Exercise brief: Tally the lines in the data below where the word "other" appears, and give the tally alone.

Input records:
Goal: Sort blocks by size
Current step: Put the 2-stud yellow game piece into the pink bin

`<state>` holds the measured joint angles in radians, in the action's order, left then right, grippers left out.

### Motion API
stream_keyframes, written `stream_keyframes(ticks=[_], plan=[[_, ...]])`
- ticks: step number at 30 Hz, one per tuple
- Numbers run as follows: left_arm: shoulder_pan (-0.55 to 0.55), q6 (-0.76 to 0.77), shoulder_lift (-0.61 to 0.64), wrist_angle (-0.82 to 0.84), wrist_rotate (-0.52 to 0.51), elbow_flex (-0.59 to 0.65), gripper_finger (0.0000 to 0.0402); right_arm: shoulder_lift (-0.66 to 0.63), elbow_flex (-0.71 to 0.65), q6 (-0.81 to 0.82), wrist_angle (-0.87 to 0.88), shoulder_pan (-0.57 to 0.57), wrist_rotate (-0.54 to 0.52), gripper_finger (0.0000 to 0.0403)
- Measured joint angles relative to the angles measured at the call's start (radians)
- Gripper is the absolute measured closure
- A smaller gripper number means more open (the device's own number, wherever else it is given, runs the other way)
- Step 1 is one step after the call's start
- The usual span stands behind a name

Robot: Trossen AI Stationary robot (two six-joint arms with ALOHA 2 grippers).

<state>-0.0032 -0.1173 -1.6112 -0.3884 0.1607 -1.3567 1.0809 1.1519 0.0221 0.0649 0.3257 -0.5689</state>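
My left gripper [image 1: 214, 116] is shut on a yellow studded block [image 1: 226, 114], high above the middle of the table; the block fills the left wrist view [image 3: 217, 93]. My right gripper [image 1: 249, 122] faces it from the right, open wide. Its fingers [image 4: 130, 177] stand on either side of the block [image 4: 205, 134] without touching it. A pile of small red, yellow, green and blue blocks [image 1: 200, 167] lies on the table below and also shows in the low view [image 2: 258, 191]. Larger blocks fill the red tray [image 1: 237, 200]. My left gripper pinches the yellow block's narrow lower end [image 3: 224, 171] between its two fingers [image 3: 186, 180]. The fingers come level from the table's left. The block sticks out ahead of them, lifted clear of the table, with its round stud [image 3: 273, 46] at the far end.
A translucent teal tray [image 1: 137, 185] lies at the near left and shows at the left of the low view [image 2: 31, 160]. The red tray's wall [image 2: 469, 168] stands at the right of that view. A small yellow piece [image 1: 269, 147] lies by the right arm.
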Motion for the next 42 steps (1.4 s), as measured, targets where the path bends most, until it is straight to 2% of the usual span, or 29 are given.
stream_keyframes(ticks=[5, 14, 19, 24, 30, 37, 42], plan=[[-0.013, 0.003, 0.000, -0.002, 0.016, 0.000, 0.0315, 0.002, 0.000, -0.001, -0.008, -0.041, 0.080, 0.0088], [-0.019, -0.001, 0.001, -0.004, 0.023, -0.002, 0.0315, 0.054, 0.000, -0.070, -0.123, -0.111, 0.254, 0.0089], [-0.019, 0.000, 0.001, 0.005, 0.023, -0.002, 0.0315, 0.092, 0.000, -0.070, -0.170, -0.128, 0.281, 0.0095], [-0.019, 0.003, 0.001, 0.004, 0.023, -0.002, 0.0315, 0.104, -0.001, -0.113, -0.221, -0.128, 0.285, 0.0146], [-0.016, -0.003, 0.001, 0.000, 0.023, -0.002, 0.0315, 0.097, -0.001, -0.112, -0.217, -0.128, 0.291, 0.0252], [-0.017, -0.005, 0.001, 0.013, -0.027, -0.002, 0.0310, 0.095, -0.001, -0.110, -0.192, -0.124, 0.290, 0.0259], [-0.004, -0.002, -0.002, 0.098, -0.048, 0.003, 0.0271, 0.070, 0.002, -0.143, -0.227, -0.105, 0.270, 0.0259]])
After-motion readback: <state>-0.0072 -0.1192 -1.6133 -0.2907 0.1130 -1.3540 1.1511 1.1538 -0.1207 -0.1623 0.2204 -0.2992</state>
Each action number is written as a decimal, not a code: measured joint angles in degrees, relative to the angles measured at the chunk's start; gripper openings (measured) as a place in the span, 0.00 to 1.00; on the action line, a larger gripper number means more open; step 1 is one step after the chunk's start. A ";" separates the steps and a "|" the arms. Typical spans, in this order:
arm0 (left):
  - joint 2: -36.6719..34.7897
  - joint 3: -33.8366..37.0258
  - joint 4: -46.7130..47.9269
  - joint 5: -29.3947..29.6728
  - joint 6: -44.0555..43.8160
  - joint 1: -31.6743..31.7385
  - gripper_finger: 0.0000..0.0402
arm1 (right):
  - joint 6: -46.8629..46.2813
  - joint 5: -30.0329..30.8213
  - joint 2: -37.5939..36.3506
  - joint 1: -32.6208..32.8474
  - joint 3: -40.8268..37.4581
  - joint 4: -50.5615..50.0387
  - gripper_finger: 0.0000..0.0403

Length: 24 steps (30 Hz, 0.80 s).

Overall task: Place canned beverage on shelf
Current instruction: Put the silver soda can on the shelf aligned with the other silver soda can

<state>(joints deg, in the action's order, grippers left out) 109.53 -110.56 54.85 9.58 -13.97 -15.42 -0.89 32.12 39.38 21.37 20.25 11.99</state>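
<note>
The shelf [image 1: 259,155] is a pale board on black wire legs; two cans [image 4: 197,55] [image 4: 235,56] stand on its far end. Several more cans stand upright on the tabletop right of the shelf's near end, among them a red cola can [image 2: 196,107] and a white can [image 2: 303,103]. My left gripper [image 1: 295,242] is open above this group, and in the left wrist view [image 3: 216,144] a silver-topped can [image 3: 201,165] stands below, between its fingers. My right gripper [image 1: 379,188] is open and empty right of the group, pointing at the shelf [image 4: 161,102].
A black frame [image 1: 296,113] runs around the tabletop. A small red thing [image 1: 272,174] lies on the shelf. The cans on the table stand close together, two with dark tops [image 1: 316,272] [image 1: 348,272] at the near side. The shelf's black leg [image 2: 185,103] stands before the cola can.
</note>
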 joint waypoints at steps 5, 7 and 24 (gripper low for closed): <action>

Output below: 2